- Opening Delimiter -

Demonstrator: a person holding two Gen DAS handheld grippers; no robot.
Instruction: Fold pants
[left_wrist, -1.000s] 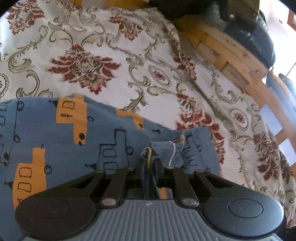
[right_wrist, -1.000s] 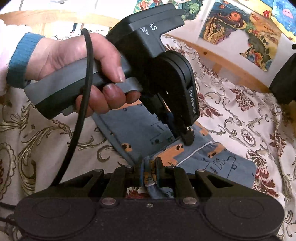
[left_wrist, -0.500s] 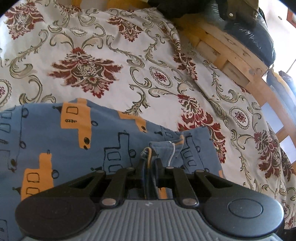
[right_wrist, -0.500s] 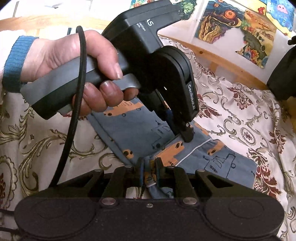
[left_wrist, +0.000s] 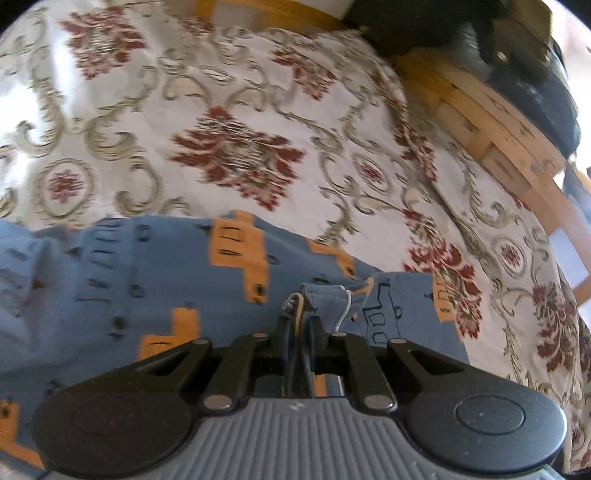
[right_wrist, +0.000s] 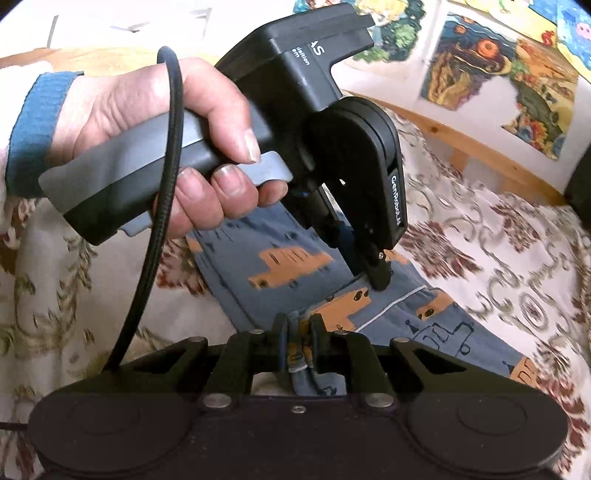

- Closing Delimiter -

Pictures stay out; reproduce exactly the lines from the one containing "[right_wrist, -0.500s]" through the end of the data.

[right_wrist, -0.500s] 
[left_wrist, +0.000s] 
[right_wrist, +0.000s] 

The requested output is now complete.